◆ Required work
Your answer should be the exact lines of the data below from the one containing "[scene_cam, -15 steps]" through the one containing "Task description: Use"; please include nothing else.

Records from a data source
——

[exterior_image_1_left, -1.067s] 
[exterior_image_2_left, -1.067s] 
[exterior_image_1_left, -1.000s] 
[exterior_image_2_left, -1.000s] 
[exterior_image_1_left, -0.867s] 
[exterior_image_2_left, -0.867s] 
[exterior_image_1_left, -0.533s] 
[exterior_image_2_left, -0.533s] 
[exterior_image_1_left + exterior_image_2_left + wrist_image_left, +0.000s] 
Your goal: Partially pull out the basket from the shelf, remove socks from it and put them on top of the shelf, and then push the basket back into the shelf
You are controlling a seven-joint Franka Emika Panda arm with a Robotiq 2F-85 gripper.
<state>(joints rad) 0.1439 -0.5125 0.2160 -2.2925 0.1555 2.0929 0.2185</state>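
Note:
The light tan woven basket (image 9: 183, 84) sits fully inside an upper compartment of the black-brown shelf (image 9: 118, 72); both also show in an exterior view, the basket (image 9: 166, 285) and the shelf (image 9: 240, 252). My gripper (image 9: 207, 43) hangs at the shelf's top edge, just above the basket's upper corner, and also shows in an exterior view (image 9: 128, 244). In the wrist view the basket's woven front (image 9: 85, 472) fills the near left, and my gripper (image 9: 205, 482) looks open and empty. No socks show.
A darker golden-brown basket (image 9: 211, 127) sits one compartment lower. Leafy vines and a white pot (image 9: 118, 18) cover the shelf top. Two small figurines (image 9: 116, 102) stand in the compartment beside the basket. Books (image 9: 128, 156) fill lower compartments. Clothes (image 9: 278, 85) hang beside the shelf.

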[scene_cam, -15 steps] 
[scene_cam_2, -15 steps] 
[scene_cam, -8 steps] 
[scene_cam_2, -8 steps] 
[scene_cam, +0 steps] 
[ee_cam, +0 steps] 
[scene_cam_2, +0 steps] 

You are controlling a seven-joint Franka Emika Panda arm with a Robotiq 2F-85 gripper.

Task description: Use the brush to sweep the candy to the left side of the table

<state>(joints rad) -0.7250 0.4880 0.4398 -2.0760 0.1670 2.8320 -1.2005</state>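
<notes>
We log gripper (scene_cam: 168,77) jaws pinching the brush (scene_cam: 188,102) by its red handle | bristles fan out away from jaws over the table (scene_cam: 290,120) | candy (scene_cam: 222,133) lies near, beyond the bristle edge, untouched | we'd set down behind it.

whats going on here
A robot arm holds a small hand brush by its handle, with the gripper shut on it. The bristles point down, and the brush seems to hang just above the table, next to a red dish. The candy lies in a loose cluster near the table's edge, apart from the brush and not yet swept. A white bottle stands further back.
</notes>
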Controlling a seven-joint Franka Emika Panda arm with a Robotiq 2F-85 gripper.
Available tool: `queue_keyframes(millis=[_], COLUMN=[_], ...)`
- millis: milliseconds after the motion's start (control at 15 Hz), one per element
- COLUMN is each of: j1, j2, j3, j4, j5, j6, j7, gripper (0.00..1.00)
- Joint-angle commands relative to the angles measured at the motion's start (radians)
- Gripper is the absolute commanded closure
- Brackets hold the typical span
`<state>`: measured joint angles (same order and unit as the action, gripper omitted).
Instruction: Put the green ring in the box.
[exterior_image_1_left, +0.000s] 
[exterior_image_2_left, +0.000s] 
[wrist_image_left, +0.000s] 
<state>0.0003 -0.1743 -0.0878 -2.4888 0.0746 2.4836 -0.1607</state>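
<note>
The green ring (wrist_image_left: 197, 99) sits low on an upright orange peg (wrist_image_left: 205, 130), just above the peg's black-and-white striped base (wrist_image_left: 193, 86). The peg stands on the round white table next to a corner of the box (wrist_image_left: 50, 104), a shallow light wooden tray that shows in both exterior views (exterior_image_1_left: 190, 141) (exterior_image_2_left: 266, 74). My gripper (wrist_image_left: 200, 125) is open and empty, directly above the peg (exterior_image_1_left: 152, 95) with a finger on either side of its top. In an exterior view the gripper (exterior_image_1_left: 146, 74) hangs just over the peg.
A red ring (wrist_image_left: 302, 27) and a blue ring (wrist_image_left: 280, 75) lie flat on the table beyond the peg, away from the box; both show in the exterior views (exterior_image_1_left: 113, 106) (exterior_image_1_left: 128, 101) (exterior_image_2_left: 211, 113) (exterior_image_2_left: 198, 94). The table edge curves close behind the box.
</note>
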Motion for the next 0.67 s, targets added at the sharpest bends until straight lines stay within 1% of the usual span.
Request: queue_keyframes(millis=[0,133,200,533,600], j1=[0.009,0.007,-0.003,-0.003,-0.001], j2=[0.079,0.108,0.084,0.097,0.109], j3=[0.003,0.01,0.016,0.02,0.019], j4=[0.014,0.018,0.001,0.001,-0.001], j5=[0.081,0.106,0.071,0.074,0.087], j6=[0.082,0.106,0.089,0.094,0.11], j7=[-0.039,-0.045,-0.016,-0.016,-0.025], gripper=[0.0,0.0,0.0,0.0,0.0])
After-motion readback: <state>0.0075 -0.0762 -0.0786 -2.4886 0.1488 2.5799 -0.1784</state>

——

◆ Solution for this exercise
[scene_cam, -15 steps] 
[scene_cam_2, -15 steps] 
[scene_cam, -8 steps] 
[scene_cam_2, -8 steps] 
[scene_cam, +0 steps] 
[ee_cam, +0 steps] 
[scene_cam_2, +0 steps] 

You are controlling a seven-joint Franka Emika Panda arm with a Robotiq 2F-85 gripper.

Task description: Use the brush to sweep the candy to the left side of the table

This exercise is now finished.